Task to complete:
Each line in the records below, from the one that contains "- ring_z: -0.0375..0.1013" to the one that contains "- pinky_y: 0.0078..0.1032", should be reproduced exactly, the first and last included.

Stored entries
# # # #

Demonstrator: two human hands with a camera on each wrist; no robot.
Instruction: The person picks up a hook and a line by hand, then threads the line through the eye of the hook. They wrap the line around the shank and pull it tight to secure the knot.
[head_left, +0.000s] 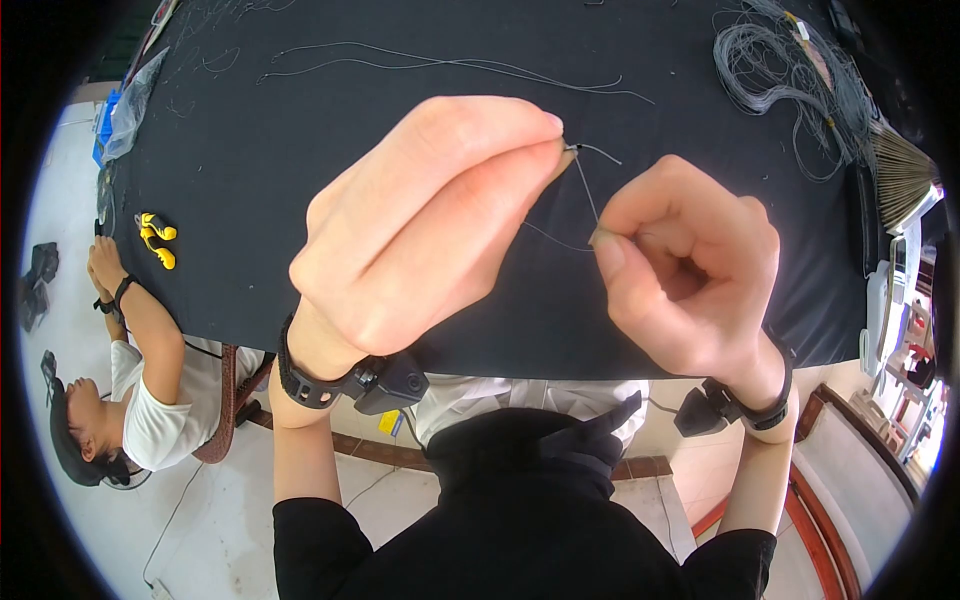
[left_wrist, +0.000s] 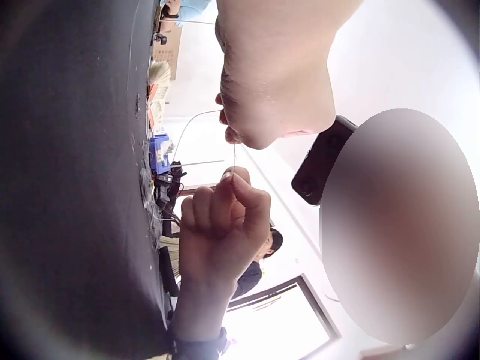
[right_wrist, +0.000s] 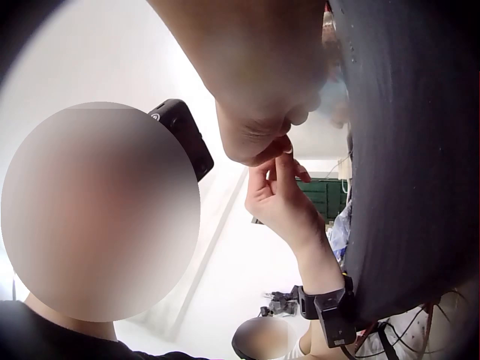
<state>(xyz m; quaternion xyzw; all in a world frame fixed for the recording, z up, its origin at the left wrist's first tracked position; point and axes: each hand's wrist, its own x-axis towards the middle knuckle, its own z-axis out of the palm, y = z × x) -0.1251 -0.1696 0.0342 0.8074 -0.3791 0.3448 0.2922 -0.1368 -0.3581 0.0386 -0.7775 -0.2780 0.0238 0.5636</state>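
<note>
My left hand pinches a thin grey cord between thumb and fingertips above the black-covered table. A short end of the cord sticks out past those fingertips, with a small dark bend or knot beside them. To the right, my right hand pinches the same cord between thumb and forefinger, its other fingers curled in. The stretch between the hands looks straight, and a looser strand curves below it. In the left wrist view, the cord spans the small gap between both hands.
Two long grey strands lie across the table. A coiled bundle of grey cord sits at the back right, near a sheaf of thin strips. Yellow-handled cutters lie at left, close to another person's hands.
</note>
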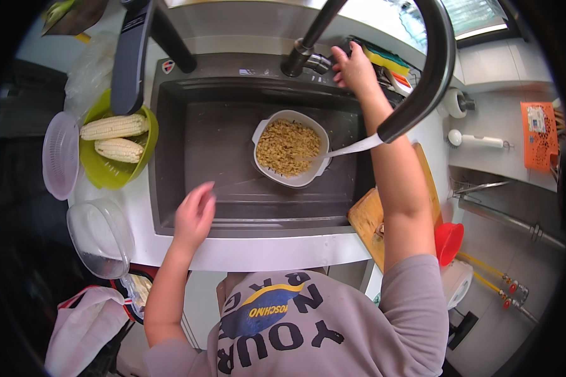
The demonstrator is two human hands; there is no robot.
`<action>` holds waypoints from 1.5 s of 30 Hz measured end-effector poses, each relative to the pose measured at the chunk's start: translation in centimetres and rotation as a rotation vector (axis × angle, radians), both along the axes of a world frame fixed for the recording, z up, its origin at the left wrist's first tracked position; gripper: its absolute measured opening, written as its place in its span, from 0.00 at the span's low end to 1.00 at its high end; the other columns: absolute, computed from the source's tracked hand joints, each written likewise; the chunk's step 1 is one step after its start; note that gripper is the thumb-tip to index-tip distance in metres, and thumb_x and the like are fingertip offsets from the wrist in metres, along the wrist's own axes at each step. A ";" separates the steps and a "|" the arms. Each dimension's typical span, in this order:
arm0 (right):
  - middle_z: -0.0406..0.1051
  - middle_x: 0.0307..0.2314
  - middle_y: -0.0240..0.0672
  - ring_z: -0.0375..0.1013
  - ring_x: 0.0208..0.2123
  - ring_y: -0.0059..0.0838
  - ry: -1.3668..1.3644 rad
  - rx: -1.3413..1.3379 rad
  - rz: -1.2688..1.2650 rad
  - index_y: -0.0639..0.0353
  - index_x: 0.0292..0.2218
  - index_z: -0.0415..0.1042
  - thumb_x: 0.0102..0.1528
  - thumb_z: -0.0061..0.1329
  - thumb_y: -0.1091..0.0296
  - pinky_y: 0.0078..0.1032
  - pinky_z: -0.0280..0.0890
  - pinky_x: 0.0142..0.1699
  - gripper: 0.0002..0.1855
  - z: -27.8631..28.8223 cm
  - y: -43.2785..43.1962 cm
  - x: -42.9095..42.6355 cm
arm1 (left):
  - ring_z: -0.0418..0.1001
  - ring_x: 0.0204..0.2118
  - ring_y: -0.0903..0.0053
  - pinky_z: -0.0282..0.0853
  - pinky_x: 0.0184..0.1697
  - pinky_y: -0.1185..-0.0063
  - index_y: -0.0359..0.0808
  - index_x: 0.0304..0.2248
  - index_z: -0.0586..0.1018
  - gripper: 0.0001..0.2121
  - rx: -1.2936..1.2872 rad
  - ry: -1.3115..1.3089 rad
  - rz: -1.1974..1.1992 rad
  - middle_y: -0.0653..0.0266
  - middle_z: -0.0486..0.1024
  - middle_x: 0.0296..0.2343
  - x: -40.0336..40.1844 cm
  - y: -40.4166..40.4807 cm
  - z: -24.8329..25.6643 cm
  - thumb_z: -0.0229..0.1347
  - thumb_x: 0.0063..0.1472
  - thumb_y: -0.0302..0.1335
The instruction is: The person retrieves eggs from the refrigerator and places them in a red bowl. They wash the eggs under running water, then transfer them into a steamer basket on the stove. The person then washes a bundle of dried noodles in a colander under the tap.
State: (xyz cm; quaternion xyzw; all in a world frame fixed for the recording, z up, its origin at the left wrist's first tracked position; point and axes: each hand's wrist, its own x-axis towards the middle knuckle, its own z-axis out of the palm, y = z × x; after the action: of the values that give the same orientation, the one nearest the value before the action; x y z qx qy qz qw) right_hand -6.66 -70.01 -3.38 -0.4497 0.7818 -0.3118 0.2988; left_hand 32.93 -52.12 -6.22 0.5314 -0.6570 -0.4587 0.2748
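Water (pixel 353 149) streams from the spout of a black gooseneck faucet (pixel 412 113) into a white two-handled bowl (pixel 293 183). Small yellow-brown pieces of food (pixel 285 147) fill much of the bowl, which stands in a dark grey sink (pixel 221 136). My right hand (pixel 356 70) is beside the faucet's lever (pixel 318 63), its fingers spread and holding nothing; whether a fingertip touches the lever is unclear. Over the sink's front left part hovers my left hand (pixel 195 212), empty, slightly blurred, with its fingers loosely apart.
Left of the sink, a green colander (pixel 108 176) holds two white corn cobs (pixel 118 150), near a clear plastic container (pixel 96 240). A wooden cutting board (pixel 365 212) lies partly under my right arm. Behind my right hand are sponges (pixel 387 61). A dark grey arm-like fixture (pixel 131 66) overhangs the colander.
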 end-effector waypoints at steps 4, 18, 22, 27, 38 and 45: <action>0.68 0.29 0.39 0.70 0.27 0.25 -0.711 -0.061 -0.029 0.64 0.46 0.60 0.55 0.46 0.61 0.23 0.71 0.29 0.21 -2.3 8.2 3.8 | 0.74 0.36 0.68 0.69 0.38 0.76 0.32 0.52 0.58 0.27 0.180 -0.131 -0.058 0.49 0.72 0.38 -6.3 -5.9 -11.0 0.53 0.55 0.30; 0.73 0.23 0.35 0.71 0.35 0.34 0.360 0.425 0.339 0.55 0.22 0.75 0.46 0.49 0.57 0.34 0.63 0.39 0.12 -11.9 22.6 6.2 | 0.66 0.48 0.56 0.60 0.51 0.69 0.29 0.48 0.62 0.26 0.540 -0.550 -0.236 0.41 0.68 0.43 -9.5 -4.6 -23.0 0.53 0.54 0.36; 0.71 0.36 0.41 0.65 0.44 0.38 0.630 0.184 0.229 0.56 0.30 0.73 0.47 0.42 0.64 0.35 0.59 0.43 0.11 -14.2 25.0 5.6 | 0.51 0.56 0.55 0.47 0.58 0.71 0.24 0.54 0.52 0.34 0.039 -0.455 -0.156 0.40 0.51 0.52 -13.1 -2.0 -15.3 0.55 0.53 0.32; 0.68 0.40 0.44 0.62 0.49 0.40 0.586 0.367 0.263 0.57 0.34 0.72 0.49 0.40 0.66 0.43 0.53 0.52 0.12 -13.9 25.8 4.5 | 0.61 0.49 0.58 0.55 0.52 0.71 0.26 0.52 0.55 0.28 -0.036 -0.158 -0.338 0.45 0.59 0.47 -17.8 3.1 -7.0 0.51 0.54 0.24; 0.62 0.48 0.45 0.57 0.53 0.43 0.201 0.404 0.333 0.56 0.42 0.70 0.50 0.41 0.67 0.38 0.54 0.55 0.17 -11.6 25.3 3.4 | 0.65 0.48 0.62 0.60 0.50 0.73 0.31 0.43 0.71 0.15 0.349 -0.019 -0.898 0.50 0.70 0.43 -25.1 8.8 -8.2 0.49 0.56 0.25; 0.66 0.41 0.39 0.65 0.44 0.39 0.182 -0.004 0.426 0.52 0.42 0.70 0.49 0.48 0.64 0.33 0.65 0.45 0.17 -3.6 24.4 -1.3 | 0.65 0.47 0.73 0.58 0.52 0.78 0.29 0.48 0.66 0.18 0.747 0.072 -0.818 0.59 0.69 0.43 -26.5 7.9 -7.6 0.47 0.57 0.20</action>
State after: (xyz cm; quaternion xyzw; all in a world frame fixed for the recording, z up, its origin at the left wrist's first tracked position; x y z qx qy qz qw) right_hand -7.98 -45.58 -7.00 -0.6316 0.6921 -0.2015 0.2854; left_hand 6.42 -44.20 -13.80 0.2782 -0.5928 -0.7477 -0.1103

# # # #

Solution to the problem:
  - ring_z: -0.0375..0.1013
  - ring_x: 0.0208..0.2123
  - ring_y: -0.0059..0.0838
  - ry: -1.3668..1.3644 rad
  - rx: -1.3413..1.3379 rad
  - rz: -1.2688..1.2650 rad
  - index_y: -0.0639..0.0353
  - index_x: 0.0292..0.2218
  - index_z: -0.0415..0.1042
  - thumb_x: 0.0102..0.1528
  - thumb_z: -0.0061..0.1329
  - thumb_y: -0.1091..0.0296
  - pinky_y: 0.0078..0.1032

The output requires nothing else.